So you’re being considered by a potential client. You’ve spoken briefly, interest has been expressed by both parties, and now it is time to figure out what it is you will be doing for them. What is the best way to get acquainted with this unfamiliar client? A Client Survey!
What is a Client Survey you may ask? Or perhaps you know and you are instead asking why you would bother with something so formal rather than just sitting down and talking for an hour or two. There are a number of reasons, mostly related to efficiency and time. Before we get into that, the Client Survey is a list of questions in that you can send to a client for them to answer at the start of a project. I have found that it is best to give them the questions with a couple of days to go over them before one of your first meetings and then to go over the questions in detail with them at the meeting.
Creating a formal Client Survey that you can send over to a client before your big meeting lets them prepare for you. Most of your clients will have little knowledge of the web design business and they wont be able to effectively prepare for this early meeting with you. By sending them a list of questions you can help them start to dig up the information you need from them.
However, this isn’t just about gathering information. There are some more subtle things that happen when you send a well crafted survey to a client. First off, you can shape how they think about the project based on the questions you ask. If you spend a lot of time focusing in on their favorite colors and whether they want you to emulate that cool ‘Aqua’ look then they will consider that to be very important to the site. However, if you ask them questions about what their business goals for the site are, if the sections of the site are clearly labeled for visitors, and what accessibility initiatives they have for disabled visitors they will start the project with these issues at the forefront of their thinking about the site.
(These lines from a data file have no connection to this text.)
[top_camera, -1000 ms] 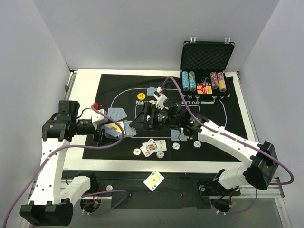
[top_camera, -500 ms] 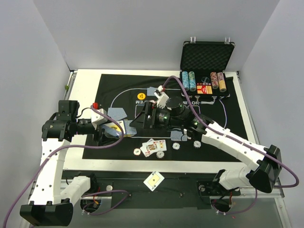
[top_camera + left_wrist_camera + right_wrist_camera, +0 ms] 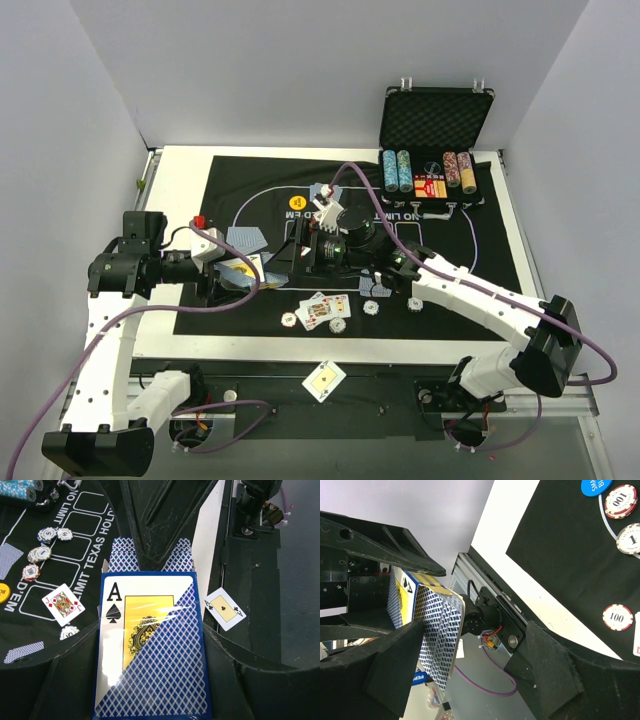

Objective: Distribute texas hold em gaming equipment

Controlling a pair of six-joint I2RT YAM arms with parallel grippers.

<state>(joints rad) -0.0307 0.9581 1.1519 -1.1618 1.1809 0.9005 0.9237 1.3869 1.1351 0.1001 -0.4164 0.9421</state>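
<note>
Left gripper (image 3: pixel 150 647) clamped across the flanks of a blue diamond-patterned cardboard card box (image 3: pixel 160 675) with ace-of-spades face, its open end toward the spread-apart right gripper (image 3: pixel 477 630); likely light, glossy, crushable, so a gentle pinch across the broad faces seems safest.

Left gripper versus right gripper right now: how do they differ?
The left gripper is shut on the blue card box, fingers pressed to its long sides; the right gripper is open and holds nothing. The left gripper carries the box with its flap end forward; the right gripper only faces that flapped end, and contact is unclear. Both hover above the black felt mat, meeting at the same box.
</note>
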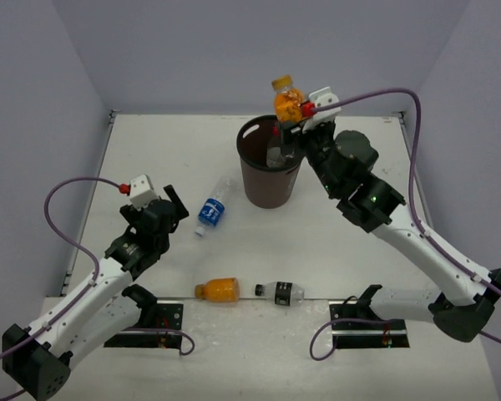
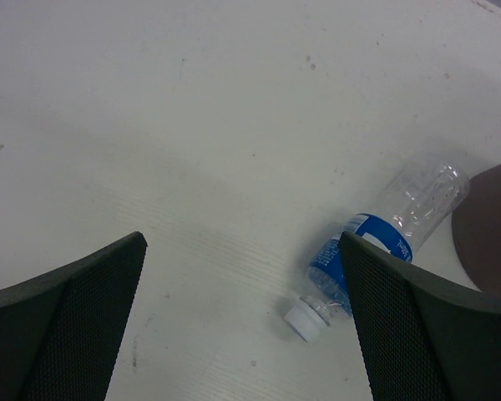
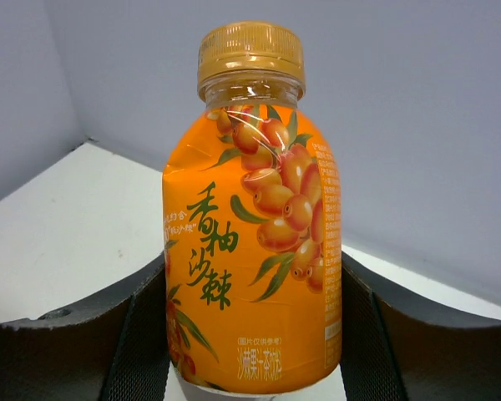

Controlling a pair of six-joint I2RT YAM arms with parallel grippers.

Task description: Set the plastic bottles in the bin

This means that before you have met with the client, before you have inked the contract, you can already start turning them into a ‘good client’ who will consider things like Web Standards, usability, and accessibility to be as important as you know they are. Even if they don’t know what these things are, including them in the survey gives you a great opening to explain what they are and why they should be important to the client.
Having a well crafted Client Survey also shows the client that you know what you are talking about (or, conversely, may reveal that you are full of it). The questions you ask can highlight areas where you can really shine and be of value to the client. Take advantage of that by making sure that things you are very good at get a few questions dedicated to them. Are you a whiz at logos? Ask about their logo. Can you churn out SQL and PHP like the Energizer Bunny? Ask about databases and dynamic content.
Your survey should be unique to your company and your offerings. Remember that you may encounter clients who need things you can’t or won’t do and you can use the Client Survey to discover if these will come up in the project. Recognize these potential problem areas and be honest about them with yourself and your clients.